Shapiro 9 East Honored by AACN with Silver-Level Beacon Award
Members of Shapiro 9 East pose with their Beacon Award.
Shapiro 9 East, the Cardiac Intensive Care Unit (CCU), has received a silver Beacon Award for Excellence from the American Association of Critical-Care Nurses (AACN), making it the third unit at BWH to earn this national honor. (Shapiro 9/10 earned a silver Beacon Award in 2013, and the Cardiac Surgery ICU earned a gold Beacon Award in 2011.)
"This national three-year award recognizes the exceptional patient care delivered every day by the staff on Shapiro 9 East and the achievement of a healthy work environment," said Nurse Director Karen Reilly, MBA, RN. "We could not have achieved this recognition without the outstanding dedication of our staff to our patients and families."
The Beacon Award recognizes unit caregivers who successfully improve patient outcomes and align practices with the AACN's six Healthy Work Environment Standards, including outcome measurement; leadership structures and systems; appropriate staffing and staff engagement; effective communication, knowledge management, learning and development; and evidence-based practice and processes. The silver-level award signifies continuous learning and effective systems to achieve optimal patient care.
For the CCU, the Beacon process has been a five-year journey that involved many staff across the 10-bed unit.
"I looked at the application process as a long athletic event-just keep on, keeping on, and we will get there, one mile or one page at a time," said Paul Sedgwick, BSN, RN, CCRN, nurse-in-charge. "We tackled a major project and were able to succeed."
Mary Sheehan, MA, BSN, RN, originally compiled and edited the responses staff developed for the application questions. During this process, the AACN changed its application, and Sedgwick took on the task of rewriting and editing the information before handing it over to Sharon Levine, BSN, RN, for a final edit.
The end result is a 50-page document that contains data on patient outcomes, quality improvement and narratives from nurses about patient care.
"Our clinical nurses initiated the application and stayed committed to completing it," said Clinical Nurse Educator Kathleen Ryan Avery, MSN, RN, CCRN. "Through the application process, nurses were able to evaluate the many excellent systems and processes we have in place in the CCU and their effect on patient outcomes. It is evident in the application that outcomes are positively impacted when the patients and families feel known by their nurses."

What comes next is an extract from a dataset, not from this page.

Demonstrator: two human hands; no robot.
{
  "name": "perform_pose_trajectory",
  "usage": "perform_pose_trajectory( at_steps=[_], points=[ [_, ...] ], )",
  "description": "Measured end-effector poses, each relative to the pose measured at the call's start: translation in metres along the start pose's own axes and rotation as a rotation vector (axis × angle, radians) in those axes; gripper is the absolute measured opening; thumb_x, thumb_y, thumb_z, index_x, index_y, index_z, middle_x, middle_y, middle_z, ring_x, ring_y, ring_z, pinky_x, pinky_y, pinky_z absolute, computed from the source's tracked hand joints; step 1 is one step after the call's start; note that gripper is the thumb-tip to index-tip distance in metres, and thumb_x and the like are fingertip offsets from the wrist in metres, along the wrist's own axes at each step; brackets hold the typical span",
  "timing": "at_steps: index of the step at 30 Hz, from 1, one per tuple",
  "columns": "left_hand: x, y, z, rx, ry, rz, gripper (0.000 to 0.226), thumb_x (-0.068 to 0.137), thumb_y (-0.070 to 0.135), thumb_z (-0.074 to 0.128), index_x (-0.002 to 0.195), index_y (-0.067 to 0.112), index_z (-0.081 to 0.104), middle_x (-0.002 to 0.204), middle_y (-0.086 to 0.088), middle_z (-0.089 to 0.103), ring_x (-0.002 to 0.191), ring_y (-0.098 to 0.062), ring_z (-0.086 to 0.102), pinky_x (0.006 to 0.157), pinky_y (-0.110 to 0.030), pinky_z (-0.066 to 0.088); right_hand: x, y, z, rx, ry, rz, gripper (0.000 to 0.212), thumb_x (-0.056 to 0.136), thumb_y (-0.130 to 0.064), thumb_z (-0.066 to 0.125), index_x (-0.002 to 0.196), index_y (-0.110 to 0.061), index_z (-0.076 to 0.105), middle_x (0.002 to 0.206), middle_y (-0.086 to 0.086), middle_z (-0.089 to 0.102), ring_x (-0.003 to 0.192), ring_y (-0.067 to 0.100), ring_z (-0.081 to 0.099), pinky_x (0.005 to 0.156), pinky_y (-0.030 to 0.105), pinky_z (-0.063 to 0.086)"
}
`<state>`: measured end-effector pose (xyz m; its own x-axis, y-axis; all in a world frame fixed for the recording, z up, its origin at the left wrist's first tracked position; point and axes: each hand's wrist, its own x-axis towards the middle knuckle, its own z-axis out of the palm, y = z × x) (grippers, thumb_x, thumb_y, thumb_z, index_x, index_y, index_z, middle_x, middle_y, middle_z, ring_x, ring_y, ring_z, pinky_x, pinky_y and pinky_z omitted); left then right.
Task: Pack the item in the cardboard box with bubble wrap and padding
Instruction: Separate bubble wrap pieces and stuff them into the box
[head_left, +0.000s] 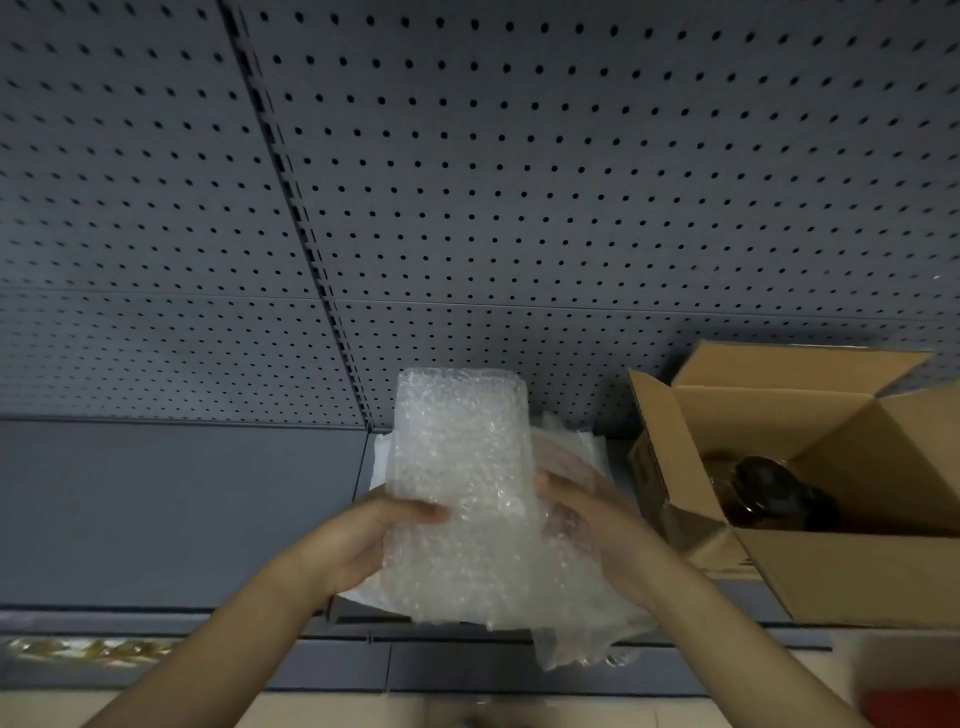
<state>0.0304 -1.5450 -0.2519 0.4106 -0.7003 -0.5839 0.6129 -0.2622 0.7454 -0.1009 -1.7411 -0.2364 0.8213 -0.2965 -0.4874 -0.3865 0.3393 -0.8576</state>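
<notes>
I hold a folded sheet of clear bubble wrap (460, 467) upright above a grey shelf. My left hand (363, 540) grips its left edge, thumb lying across the front. My right hand (592, 519) holds the right side from behind, fingers partly veiled by the wrap. More loose bubble wrap (571, 623) hangs below and behind, over the shelf's front edge. An open cardboard box (841, 577) stands to the right, flaps up. Inside it lies a dark, round-topped item (769, 488), partly hidden by the box wall.
A grey pegboard wall (467, 182) rises behind the shelf (171, 509). A white sheet (382, 457) lies under the wrap. A red object (909, 696) shows at the lower right corner, and something yellowish (88, 649) sits on a lower level at the left.
</notes>
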Motion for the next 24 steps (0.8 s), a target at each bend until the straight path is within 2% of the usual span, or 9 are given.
perform_pose_trajectory(
  at_steps=[3,6,9,12,14,19,20,22,24],
  points=[
    [0.002,-0.006,0.003,0.033,0.022,0.052,0.062,0.070,0.010,0.077,0.128,0.012,0.056,0.120,-0.012,0.069,0.111,-0.030,0.065,0.100,-0.048,0.048,-0.002,0.008,0.004,-0.106,0.094,-0.107,0.059,0.080,-0.011,0.073,0.128,-0.039,0.053,0.067,-0.003,0.053,0.054,0.004,0.051,0.055,0.017,0.046],
    [0.004,-0.010,0.011,0.002,0.094,0.160,0.063,0.068,0.024,0.082,0.126,0.023,0.058,0.121,-0.003,0.069,0.113,-0.024,0.065,0.102,-0.049,0.046,-0.007,0.016,0.014,-0.262,0.270,-0.260,0.066,0.082,0.001,0.064,0.131,-0.042,0.050,0.069,-0.006,0.055,0.059,0.009,0.049,0.050,0.013,0.044],
    [0.004,-0.007,0.018,0.006,0.124,0.206,0.050,0.079,0.024,0.075,0.126,0.021,0.058,0.117,-0.005,0.071,0.108,-0.026,0.067,0.099,-0.050,0.048,-0.010,0.015,0.020,-0.283,0.279,-0.326,0.072,0.080,0.007,0.059,0.119,-0.052,0.049,0.086,-0.026,0.066,0.064,0.005,0.052,0.055,0.011,0.044],
    [0.004,-0.002,0.014,-0.035,0.081,0.175,0.062,0.075,0.028,0.076,0.131,0.017,0.053,0.121,-0.009,0.068,0.112,-0.031,0.064,0.103,-0.051,0.045,-0.008,0.001,0.016,-0.047,0.219,-0.141,0.048,0.083,-0.008,0.066,0.117,-0.041,0.058,0.089,-0.008,0.068,0.082,0.016,0.065,0.061,0.022,0.045],
    [0.003,0.001,0.009,-0.034,0.057,0.186,0.052,0.081,0.019,0.071,0.130,0.015,0.054,0.120,-0.011,0.069,0.111,-0.031,0.065,0.099,-0.048,0.049,-0.004,-0.003,0.004,0.017,0.245,-0.037,0.039,0.085,-0.018,0.066,0.122,-0.029,0.062,0.091,-0.001,0.071,0.092,0.032,0.065,0.068,0.029,0.043],
    [0.002,-0.003,0.007,-0.020,0.075,0.228,0.043,0.087,0.001,0.060,0.126,0.017,0.056,0.119,-0.009,0.070,0.107,-0.028,0.067,0.087,-0.040,0.056,-0.001,0.001,-0.007,0.182,0.165,-0.025,0.055,0.075,-0.014,0.068,0.127,-0.030,0.060,0.116,0.005,0.071,0.105,0.037,0.059,0.088,0.041,0.038],
    [0.001,-0.005,0.010,-0.009,0.092,0.240,0.043,0.087,0.000,0.060,0.126,0.019,0.057,0.119,-0.008,0.069,0.107,-0.027,0.068,0.088,-0.041,0.055,-0.003,0.001,-0.003,0.128,0.203,-0.072,0.050,0.078,-0.010,0.066,0.122,-0.033,0.063,0.112,0.003,0.072,0.103,0.039,0.062,0.087,0.042,0.043],
    [0.003,-0.010,0.015,0.021,0.143,0.263,0.044,0.088,-0.001,0.058,0.125,0.023,0.056,0.118,-0.006,0.070,0.105,-0.025,0.069,0.088,-0.042,0.055,-0.009,0.003,0.006,-0.044,0.316,-0.197,0.043,0.082,-0.004,0.063,0.113,-0.034,0.068,0.091,0.016,0.070,0.077,0.028,0.063,0.072,0.034,0.048],
    [0.004,-0.012,0.022,0.057,0.171,0.281,0.046,0.090,-0.002,0.056,0.126,0.026,0.054,0.119,-0.004,0.068,0.106,-0.024,0.068,0.091,-0.044,0.054,-0.017,0.002,0.020,-0.254,0.367,-0.335,0.051,0.084,0.000,0.057,0.120,-0.036,0.063,0.068,0.021,0.044,0.059,0.018,0.041,0.054,0.020,0.036]
  ],
)
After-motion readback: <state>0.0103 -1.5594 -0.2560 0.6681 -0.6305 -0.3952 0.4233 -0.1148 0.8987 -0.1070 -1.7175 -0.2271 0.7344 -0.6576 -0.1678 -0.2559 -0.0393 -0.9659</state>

Levine, who has worked on the unit since 1981, said she was surprised by how much she learned from the application process. "When you look at it and write about it, you see how important the work you do every day is to improving outcomes."
One application question asked how the unit fosters a "culture of inquiry." Even though many nurses on the unit, like Levine, have been there for a decade or more, they all appreciate how much cardiology and nursing have advanced, making it an environment that requires constant learning.
"No two patients are the same," said Levine. "The CCU sees a population of patients with co-morbidities, such as cancer and endocrine or respiratory issues, and cardiology is just one part of their care. We're a major referral center and get patients from all over the country with all kinds of complexities."
One way that nurses helped to foster a culture of inquiry was by starting a blog and writing about what they learned when they attended conferences in order to share knowledge across the unit.
Reviewers of the Beacon application highlighted many additional areas of strength for the CCU, including:
Patient outcomes: The unit has experienced zero patient falls with injury since 2012, and its central line-associated bloodstream infection (CLABSI) rate has been on a positive downward trend since 2010.
Effective communication: Unit leaders ensure nurses participate in daily physician rounds, use a daily care planning sheet, attend twice-weekly multidisciplinary rounds and follow a standardized process for hand-off communication. These tools and processes facilitate communication among the patient, family and members of the care team.
Best practices: Weekly ethics rounds on the unit provide a forum for all staff to discuss and learn from ethical situations that arise.
"The Beacon Award validates what a great unit the BWH CCU is and has been throughout the years," Sedgwick said. He credits Reilly and unit leadership with helping to drive the application process. "It wasn't to wave the flag and say we are great, but rather to validate what staff do each day and night, whether that's saving someone's life or holding the hand of a dying patient."
The unit will be recognized at the National Teaching Institute and Critical Care exposition in San Diego in May 2015.
Units that achieve the Beacon Award meet national criteria consistent with Magnet Recognition. In May, the Department of Nursing announced the official launch to pursue Magnet Recognition.